▸ **What is needed**:
Throughout the listing below, copy each line containing "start".

▸ **Supplied information**:
══════

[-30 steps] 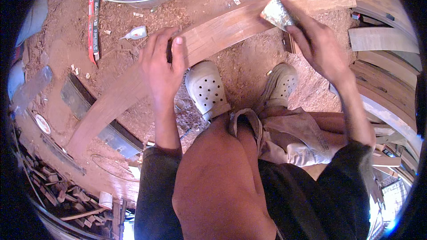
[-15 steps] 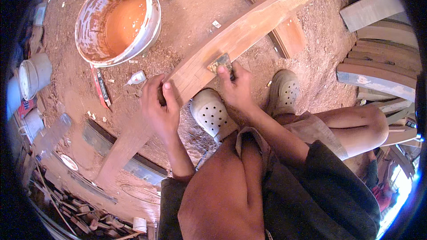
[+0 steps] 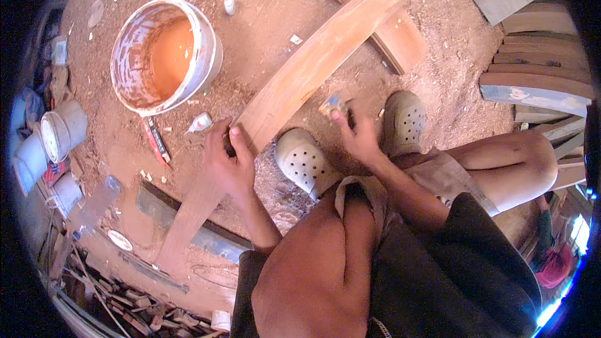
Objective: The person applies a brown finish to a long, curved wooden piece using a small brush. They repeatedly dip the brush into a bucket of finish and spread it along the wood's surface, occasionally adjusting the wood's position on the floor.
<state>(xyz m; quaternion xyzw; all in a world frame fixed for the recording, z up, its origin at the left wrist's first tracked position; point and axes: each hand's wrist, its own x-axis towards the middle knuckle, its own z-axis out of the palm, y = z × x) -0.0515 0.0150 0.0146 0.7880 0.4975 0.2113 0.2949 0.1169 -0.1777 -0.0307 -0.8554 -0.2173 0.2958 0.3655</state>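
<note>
A long curved wooden board (image 3: 313, 56) runs diagonally from the lower left to the top right, with pale orange filler smeared along its upper face. My left hand (image 3: 230, 158) is closed around the board near its middle, thumb on the top face. To the right of the board and apart from it, my right hand (image 3: 358, 134) pinches a small flat scraper (image 3: 330, 104) with orange and dark smears. Part of the scraper is hidden by the fingers, and it is slightly blurred.
A white bucket (image 3: 210, 66) with orange paste inside stands at upper left. Near it lie small white bottles (image 3: 200, 122) and a red-and-black tool (image 3: 156, 143). Wooden planks (image 3: 400, 40) support the board. Curved boards (image 3: 538, 62) are stacked at right. Another person (image 3: 554, 266) is at far right.
My right hand has drawn the scraper off the board's face, toward the right and down. My left hand still grips the board. The whole view has shifted slightly.
</note>
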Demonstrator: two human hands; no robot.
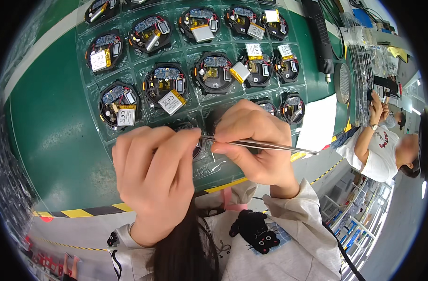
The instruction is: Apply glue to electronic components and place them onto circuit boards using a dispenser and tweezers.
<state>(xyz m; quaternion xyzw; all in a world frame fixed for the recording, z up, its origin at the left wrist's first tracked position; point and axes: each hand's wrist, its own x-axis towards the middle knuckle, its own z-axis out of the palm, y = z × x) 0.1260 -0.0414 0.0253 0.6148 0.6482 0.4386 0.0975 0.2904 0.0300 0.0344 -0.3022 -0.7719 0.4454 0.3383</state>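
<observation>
Here the right hand point(256, 140) is pinching a pair of slim metal tweezers point(260, 145), its fingers closed tight round the shaft; the tweezers' long axis is running nearly level across the view, the blunt end sticking out to the right and the tips pointing left toward the left hand point(153, 173). The left hand is curled, fingertips bunched together just where the tweezer tips are arriving; whether it is pinching a small part there I cannot tell, since the fingers are covering the spot. Both hands are hovering over the near row of a clear plastic tray point(90, 100) lying on a green table point(50, 136); the round black device point(197, 149) being worked on is sitting in a pocket directly beneath and between the hands, almost wholly hidden, only a dark sliver showing. So the thing is lying below the tweezer tips, closer to the left hand's fingertips than to the right hand's grip.

The neighbouring pockets are showing what it looks like: round black housings point(166, 84) opened up, blue circuit boards and yellow tape inside, small silvery rectangular batteries point(171, 102) flipped out on short leads. A black cylindrical tool point(319, 33) is lying at the tray's right edge; a white sheet point(319, 122) is resting beside it; another person point(380, 150) in a white top is working well apart at the right.
</observation>
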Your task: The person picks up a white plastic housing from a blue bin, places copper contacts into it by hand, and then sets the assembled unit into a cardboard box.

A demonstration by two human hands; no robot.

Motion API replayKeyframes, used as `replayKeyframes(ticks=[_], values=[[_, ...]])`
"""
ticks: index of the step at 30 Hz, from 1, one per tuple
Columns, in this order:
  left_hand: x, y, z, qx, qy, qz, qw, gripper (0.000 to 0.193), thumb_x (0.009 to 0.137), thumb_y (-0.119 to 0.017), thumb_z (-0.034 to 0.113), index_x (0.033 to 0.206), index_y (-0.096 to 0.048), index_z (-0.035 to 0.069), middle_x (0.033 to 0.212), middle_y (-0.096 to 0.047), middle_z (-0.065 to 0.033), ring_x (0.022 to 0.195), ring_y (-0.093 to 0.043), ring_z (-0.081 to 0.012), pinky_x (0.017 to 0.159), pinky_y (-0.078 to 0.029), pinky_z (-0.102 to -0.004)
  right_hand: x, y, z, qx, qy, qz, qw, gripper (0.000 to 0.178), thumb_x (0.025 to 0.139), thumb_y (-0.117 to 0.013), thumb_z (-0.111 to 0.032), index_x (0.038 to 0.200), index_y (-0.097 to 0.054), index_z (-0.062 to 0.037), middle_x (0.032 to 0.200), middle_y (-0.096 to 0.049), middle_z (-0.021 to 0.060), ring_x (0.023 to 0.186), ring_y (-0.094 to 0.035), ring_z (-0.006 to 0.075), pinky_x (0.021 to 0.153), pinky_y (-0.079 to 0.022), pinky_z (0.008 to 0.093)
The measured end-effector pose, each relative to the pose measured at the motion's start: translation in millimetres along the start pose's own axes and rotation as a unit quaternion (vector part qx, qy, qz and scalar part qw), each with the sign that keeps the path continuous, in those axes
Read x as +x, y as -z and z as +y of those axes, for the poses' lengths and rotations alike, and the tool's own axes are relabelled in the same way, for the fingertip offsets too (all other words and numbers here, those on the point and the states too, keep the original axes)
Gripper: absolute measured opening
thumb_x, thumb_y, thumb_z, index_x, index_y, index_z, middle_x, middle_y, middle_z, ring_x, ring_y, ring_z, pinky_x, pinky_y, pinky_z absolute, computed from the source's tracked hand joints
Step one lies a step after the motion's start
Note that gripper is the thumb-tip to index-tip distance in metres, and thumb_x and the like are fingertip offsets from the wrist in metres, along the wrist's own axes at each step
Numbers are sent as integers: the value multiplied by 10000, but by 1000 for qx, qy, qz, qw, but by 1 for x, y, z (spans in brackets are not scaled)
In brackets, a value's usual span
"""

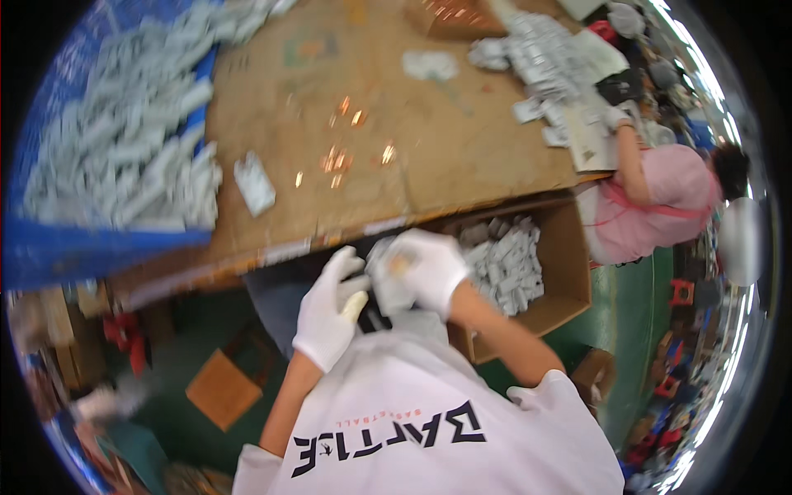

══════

▸ **Result below**:
The measured end-effector pose, each relative to the pose measured at the motion's start: translation in millimetres along the start pose's own axes and rotation as a unit quaternion (vector part qx, qy, qz and scalar part qw), each with the sign that keeps the path continuous, in those axes
Step one lies a step after the motion's start

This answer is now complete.